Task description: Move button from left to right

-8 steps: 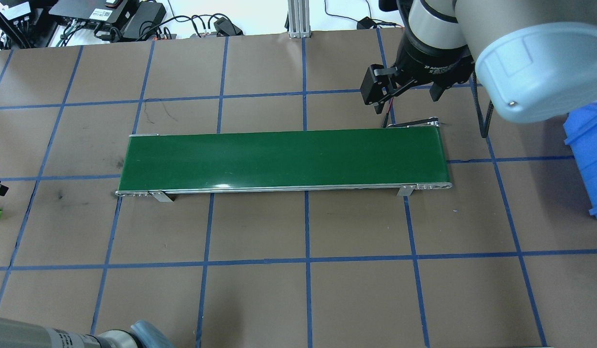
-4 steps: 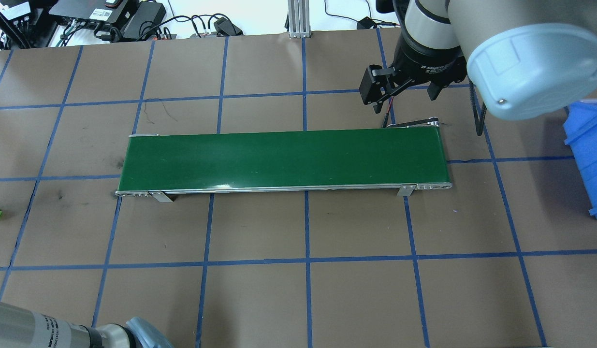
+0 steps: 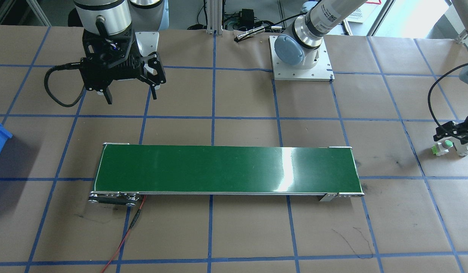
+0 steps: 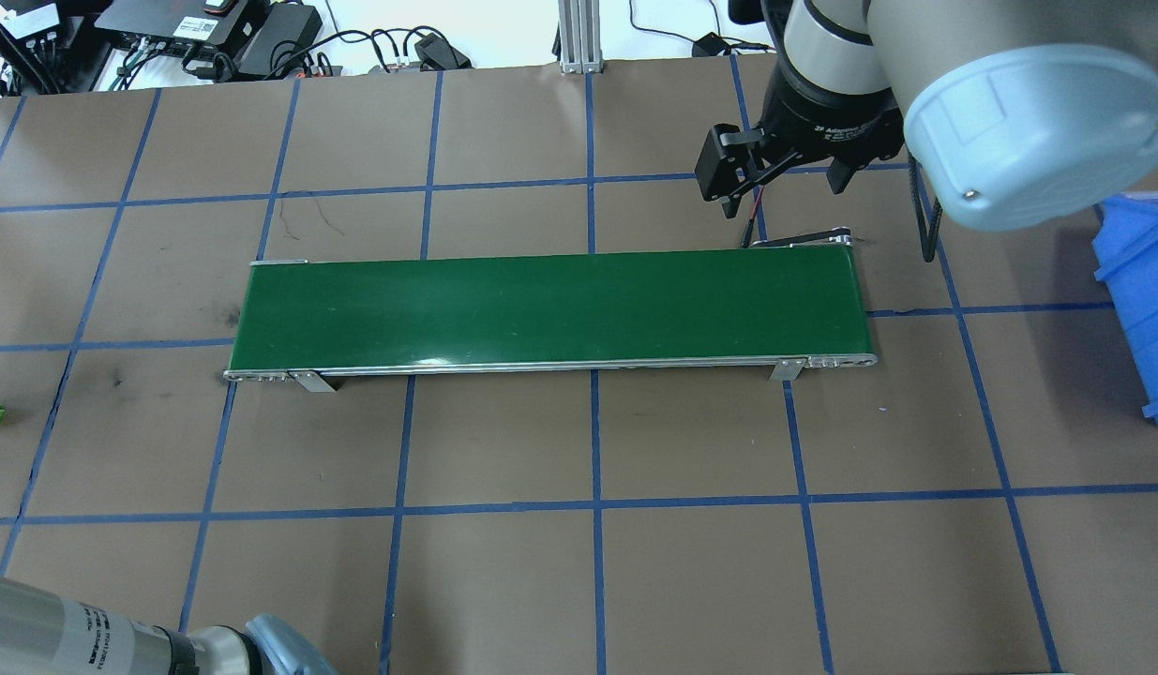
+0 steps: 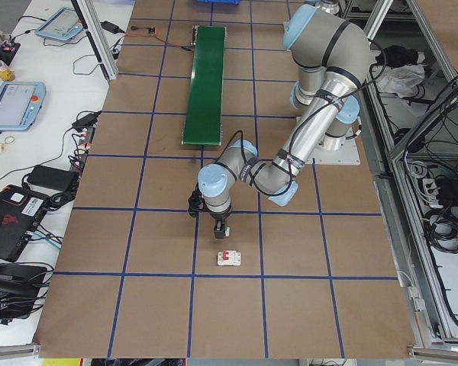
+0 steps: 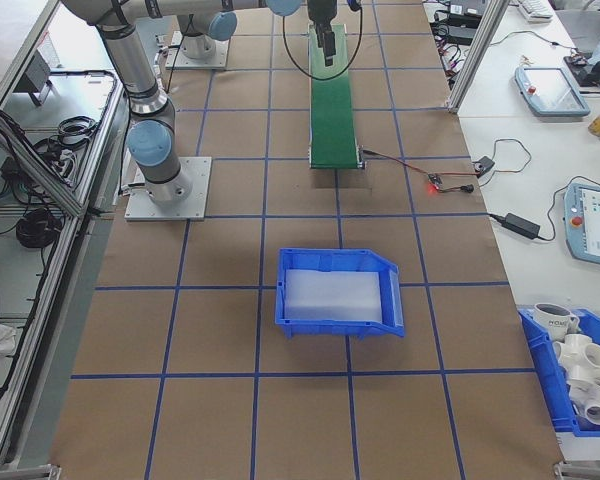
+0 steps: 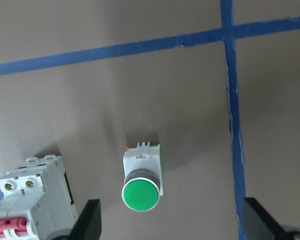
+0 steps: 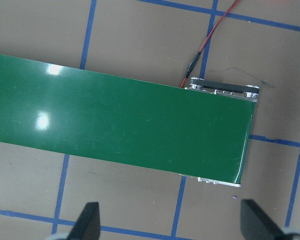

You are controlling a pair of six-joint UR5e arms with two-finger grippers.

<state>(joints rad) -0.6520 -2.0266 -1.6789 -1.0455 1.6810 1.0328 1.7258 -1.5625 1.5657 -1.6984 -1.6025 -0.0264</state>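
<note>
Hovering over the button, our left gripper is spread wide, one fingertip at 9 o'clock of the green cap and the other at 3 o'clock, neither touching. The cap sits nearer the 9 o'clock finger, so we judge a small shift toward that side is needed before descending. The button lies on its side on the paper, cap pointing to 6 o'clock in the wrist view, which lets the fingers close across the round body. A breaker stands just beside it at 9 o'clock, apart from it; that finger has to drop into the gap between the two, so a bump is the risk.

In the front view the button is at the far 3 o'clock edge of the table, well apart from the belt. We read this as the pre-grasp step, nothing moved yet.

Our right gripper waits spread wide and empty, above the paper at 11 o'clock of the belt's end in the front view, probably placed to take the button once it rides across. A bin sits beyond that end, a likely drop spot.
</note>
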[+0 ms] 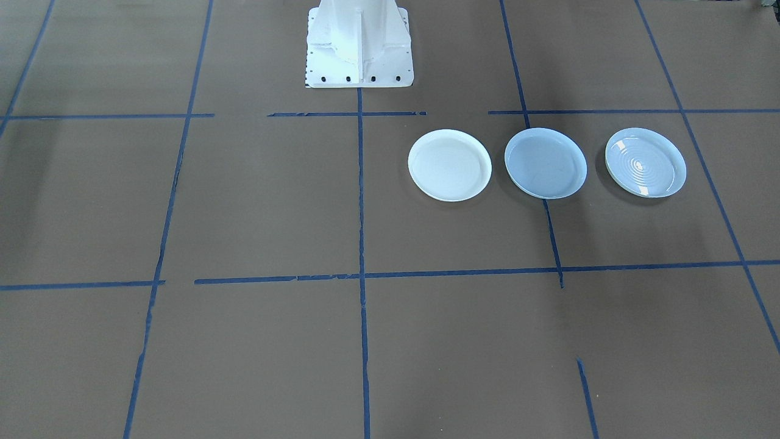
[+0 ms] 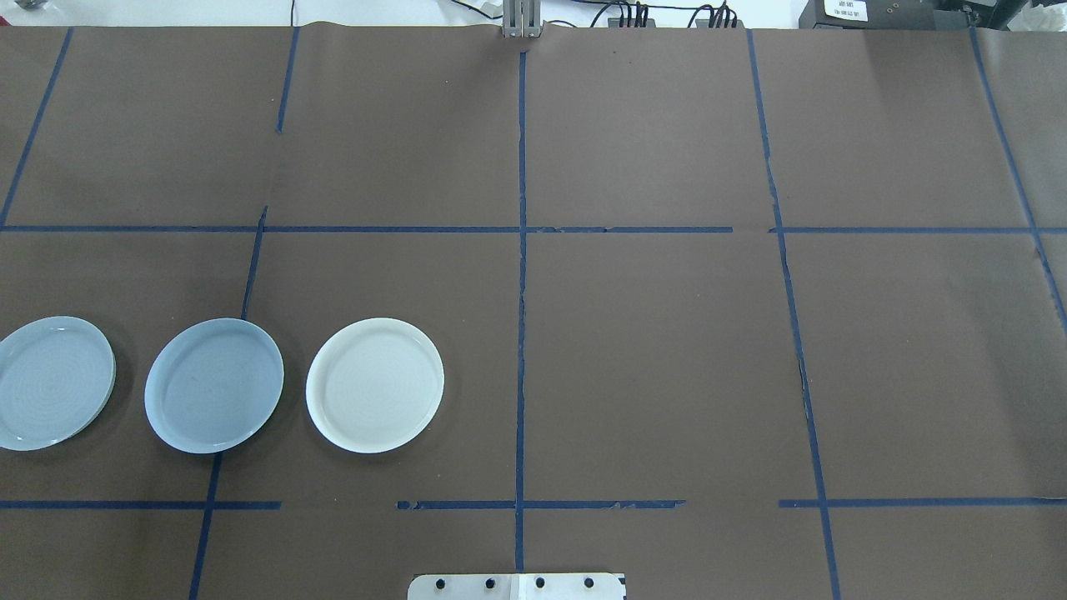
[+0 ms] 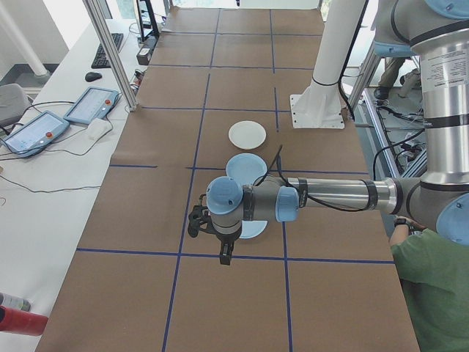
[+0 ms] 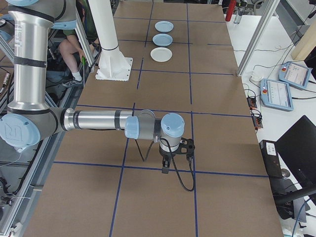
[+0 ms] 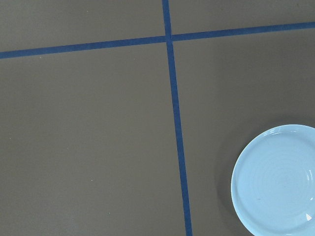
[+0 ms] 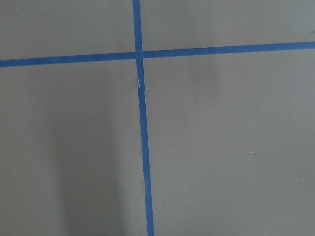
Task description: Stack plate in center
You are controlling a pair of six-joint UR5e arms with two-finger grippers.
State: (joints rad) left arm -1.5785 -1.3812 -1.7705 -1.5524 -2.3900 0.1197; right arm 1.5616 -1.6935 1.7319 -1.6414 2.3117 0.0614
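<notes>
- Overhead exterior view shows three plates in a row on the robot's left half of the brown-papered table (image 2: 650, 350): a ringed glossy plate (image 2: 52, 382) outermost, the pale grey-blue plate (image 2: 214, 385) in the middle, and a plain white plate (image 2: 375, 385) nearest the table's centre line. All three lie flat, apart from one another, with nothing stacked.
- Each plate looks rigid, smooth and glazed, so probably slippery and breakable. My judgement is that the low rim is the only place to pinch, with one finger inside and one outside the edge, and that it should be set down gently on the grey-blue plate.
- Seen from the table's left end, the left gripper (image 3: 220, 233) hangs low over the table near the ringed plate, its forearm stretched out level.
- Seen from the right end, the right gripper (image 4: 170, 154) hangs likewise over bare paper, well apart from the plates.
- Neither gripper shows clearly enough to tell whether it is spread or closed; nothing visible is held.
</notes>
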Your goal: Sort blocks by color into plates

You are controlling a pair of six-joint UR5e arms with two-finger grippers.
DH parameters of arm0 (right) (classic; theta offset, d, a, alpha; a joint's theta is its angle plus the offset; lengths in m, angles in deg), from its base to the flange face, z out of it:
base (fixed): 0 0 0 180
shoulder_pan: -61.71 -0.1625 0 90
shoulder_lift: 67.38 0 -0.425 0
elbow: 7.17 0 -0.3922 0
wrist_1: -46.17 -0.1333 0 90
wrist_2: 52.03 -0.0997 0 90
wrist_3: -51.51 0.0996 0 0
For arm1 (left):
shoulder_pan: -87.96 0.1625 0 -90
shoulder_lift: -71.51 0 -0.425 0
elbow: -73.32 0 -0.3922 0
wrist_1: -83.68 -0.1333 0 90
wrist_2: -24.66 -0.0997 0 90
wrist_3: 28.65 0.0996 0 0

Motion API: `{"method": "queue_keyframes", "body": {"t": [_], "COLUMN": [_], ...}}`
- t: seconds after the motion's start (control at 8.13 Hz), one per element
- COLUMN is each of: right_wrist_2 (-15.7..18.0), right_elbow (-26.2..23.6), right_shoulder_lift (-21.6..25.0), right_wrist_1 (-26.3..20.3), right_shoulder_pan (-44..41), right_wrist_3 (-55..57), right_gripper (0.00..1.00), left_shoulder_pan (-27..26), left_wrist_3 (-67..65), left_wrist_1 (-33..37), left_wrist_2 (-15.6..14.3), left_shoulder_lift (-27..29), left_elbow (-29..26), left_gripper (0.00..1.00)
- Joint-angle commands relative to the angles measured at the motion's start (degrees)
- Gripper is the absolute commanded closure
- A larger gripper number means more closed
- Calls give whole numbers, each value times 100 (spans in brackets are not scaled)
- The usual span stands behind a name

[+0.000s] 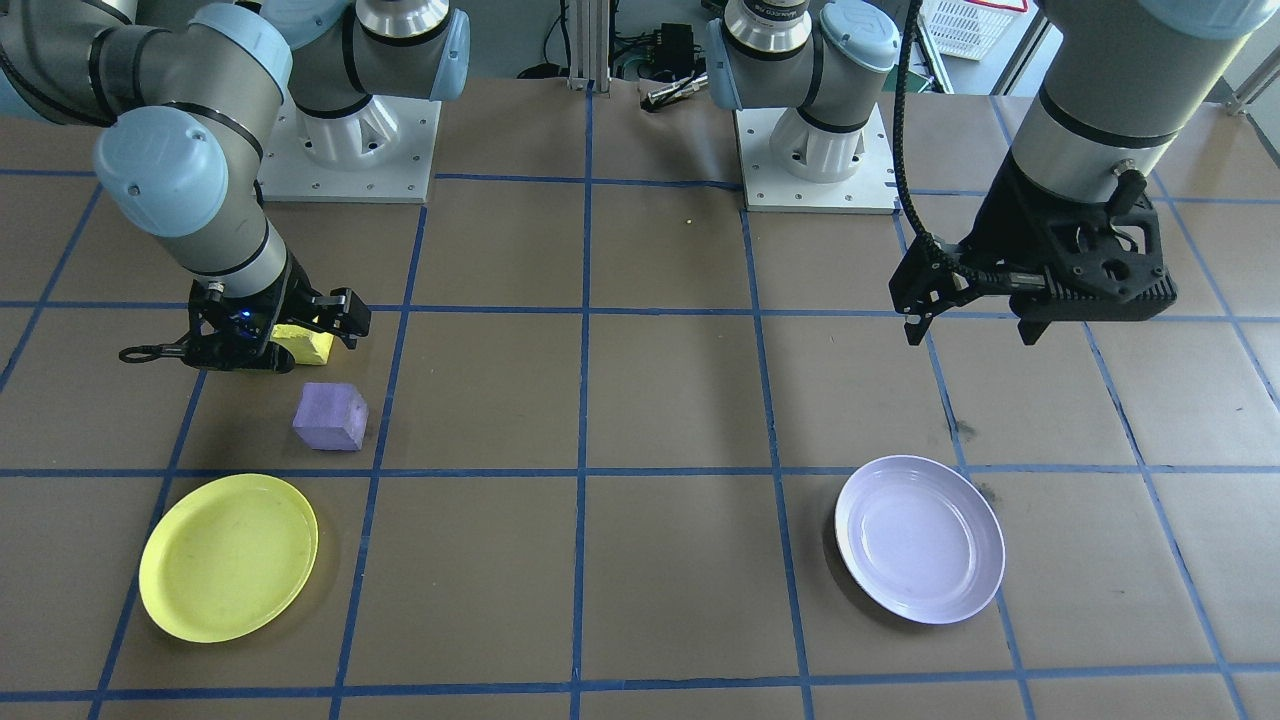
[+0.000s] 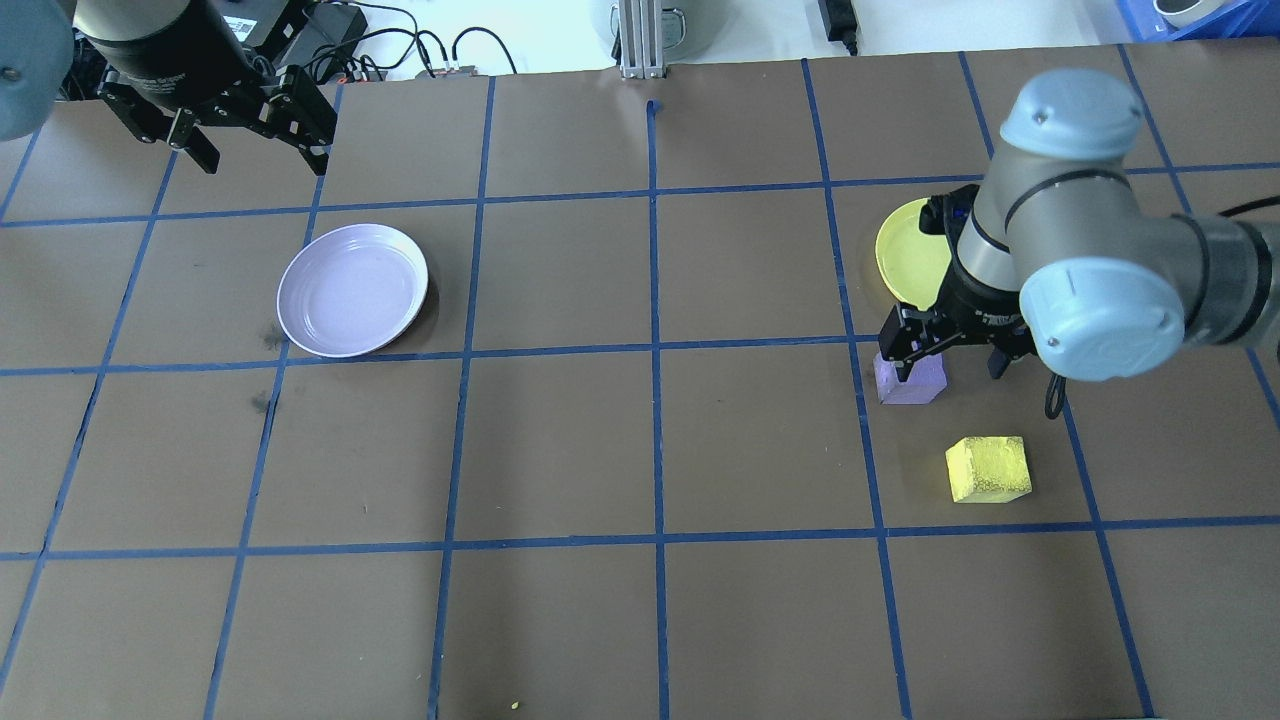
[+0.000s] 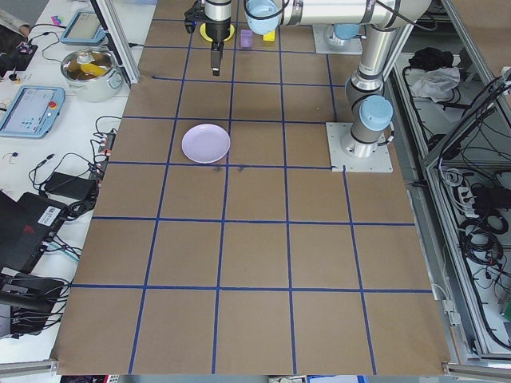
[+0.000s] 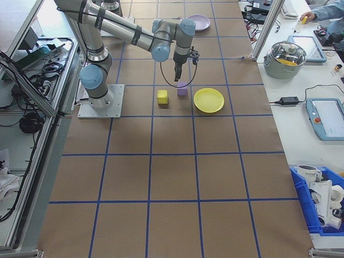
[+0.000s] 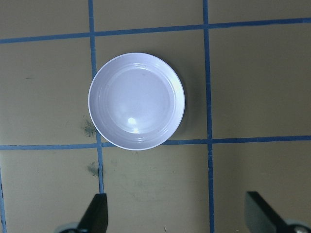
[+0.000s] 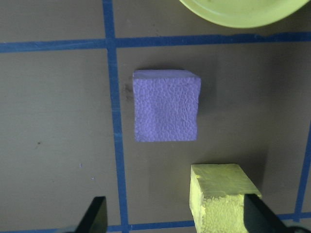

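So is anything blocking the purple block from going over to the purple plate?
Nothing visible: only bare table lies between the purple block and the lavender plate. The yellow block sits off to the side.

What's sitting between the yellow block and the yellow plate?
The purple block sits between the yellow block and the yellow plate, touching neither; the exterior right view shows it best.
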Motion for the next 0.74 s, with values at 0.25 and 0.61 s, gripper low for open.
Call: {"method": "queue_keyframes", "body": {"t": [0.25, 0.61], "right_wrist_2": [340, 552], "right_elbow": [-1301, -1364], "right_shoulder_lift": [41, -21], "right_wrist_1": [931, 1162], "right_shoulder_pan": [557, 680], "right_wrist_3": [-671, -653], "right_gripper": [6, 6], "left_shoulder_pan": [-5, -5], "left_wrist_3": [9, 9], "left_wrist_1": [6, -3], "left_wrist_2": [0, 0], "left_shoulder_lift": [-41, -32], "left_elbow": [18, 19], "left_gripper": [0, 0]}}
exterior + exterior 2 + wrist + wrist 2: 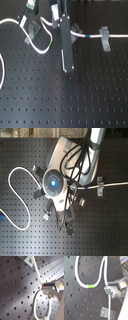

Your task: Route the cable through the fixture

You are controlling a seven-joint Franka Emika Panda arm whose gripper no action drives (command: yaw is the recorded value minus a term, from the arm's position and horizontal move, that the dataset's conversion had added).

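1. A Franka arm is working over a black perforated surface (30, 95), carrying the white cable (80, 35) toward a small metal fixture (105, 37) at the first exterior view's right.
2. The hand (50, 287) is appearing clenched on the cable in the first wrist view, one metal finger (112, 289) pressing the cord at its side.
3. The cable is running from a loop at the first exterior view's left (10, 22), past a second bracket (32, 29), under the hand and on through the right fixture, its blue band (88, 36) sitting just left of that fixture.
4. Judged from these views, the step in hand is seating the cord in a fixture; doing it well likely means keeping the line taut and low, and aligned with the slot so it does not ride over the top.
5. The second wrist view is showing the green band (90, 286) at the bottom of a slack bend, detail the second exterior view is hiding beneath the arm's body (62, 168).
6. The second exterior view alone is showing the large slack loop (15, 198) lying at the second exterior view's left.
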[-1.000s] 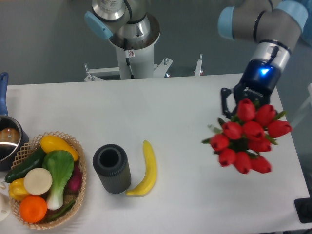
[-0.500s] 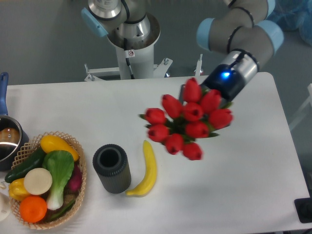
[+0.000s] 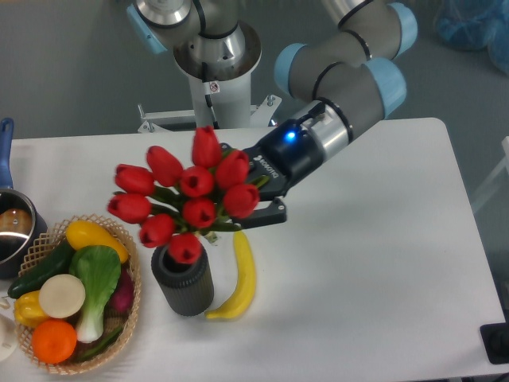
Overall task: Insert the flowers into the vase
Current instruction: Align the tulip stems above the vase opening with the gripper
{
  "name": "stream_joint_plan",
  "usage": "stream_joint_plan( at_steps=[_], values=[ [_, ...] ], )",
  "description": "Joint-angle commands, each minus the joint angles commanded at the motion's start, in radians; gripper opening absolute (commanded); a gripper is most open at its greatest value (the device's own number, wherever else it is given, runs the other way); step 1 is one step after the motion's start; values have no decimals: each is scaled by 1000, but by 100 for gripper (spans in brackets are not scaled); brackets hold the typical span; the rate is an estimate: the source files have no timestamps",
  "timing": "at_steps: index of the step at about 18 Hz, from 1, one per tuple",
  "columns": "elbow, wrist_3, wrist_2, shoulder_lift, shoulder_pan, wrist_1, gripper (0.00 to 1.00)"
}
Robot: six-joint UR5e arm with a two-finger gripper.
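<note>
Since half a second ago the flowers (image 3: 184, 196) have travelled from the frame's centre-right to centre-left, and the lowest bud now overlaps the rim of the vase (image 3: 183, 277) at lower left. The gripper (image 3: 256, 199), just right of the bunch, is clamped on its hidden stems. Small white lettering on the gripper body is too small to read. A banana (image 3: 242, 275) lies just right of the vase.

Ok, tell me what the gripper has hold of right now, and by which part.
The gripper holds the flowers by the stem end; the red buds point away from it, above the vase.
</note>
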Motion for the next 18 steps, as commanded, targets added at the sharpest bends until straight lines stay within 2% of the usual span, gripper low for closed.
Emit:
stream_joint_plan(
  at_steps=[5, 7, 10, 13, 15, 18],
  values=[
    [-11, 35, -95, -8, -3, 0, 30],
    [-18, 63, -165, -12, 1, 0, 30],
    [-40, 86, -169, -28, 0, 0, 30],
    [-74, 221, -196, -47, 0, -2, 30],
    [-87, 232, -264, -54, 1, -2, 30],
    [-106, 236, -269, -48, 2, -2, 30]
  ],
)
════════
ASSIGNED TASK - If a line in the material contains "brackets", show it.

RESPONSE TO THIS TASK -
- Calls give whole numbers, each value times 100 (spans in brackets are not scaled)
  "description": "Joint-angle commands, each minus the joint angles commanded at the motion's start, in radians; gripper opening absolute (commanded); a gripper is most open at its greatest value (the device's own number, wherever else it is given, runs the other way); step 1 is one step after the motion's start; values have no decimals: each is scaled by 1000, but by 100 for gripper (spans in brackets are not scaled); brackets hold the typical span; the rate is an estimate: the source files have no timestamps",

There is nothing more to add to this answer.